The following data has a line with "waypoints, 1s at" and a line with "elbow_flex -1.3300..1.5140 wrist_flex". Write out exactly those lines and all the lines between them.
----
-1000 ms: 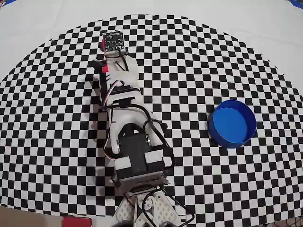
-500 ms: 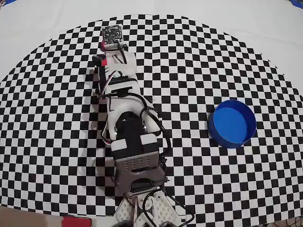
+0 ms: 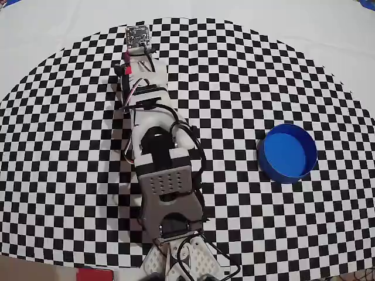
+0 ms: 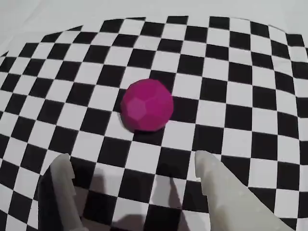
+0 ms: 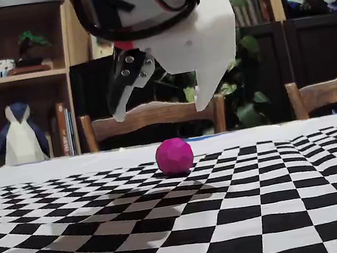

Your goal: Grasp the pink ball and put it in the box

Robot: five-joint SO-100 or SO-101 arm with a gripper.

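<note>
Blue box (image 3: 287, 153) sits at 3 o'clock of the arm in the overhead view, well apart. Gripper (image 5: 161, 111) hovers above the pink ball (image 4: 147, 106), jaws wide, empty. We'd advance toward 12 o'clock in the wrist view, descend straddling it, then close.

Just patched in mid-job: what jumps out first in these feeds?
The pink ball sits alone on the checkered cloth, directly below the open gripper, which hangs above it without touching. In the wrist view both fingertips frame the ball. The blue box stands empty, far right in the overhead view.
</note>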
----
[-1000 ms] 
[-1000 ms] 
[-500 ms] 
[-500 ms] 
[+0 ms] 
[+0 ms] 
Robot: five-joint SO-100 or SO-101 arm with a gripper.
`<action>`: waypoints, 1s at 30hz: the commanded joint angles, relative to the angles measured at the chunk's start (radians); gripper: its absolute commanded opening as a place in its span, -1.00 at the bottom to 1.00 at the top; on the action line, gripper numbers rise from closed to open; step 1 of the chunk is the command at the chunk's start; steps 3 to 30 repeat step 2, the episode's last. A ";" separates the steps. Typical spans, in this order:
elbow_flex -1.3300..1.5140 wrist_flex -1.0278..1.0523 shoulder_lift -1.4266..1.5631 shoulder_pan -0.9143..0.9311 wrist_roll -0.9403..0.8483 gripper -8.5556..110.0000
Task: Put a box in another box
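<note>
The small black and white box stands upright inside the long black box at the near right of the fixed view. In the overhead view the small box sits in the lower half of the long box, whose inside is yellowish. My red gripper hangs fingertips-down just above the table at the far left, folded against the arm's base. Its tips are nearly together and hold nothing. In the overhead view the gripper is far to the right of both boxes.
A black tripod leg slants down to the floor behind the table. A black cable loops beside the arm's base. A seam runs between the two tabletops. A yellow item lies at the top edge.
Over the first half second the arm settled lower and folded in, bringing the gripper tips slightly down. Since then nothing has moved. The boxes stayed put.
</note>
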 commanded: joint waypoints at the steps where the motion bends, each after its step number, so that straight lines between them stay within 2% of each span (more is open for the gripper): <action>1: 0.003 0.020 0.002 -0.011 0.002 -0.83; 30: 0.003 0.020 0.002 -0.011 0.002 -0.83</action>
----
Task result:
`<action>`: waypoints, 1s at 30hz: the commanded joint angles, relative to the angles measured at the chunk's start (radians); gripper: its absolute commanded opening as a place in its span, -1.00 at the bottom to 1.00 at the top; on the action line, gripper numbers rise from closed to open; step 1 of the chunk is the command at the chunk's start; steps 3 to 30 repeat step 2, the episode's last. A ";" separates the steps. Typical spans, in this order:
elbow_flex -1.3300..1.5140 wrist_flex -1.0278..1.0523 shoulder_lift -1.4266..1.5631 shoulder_pan -0.9143..0.9311 wrist_roll -0.9403..0.8483 gripper -8.5556..110.0000

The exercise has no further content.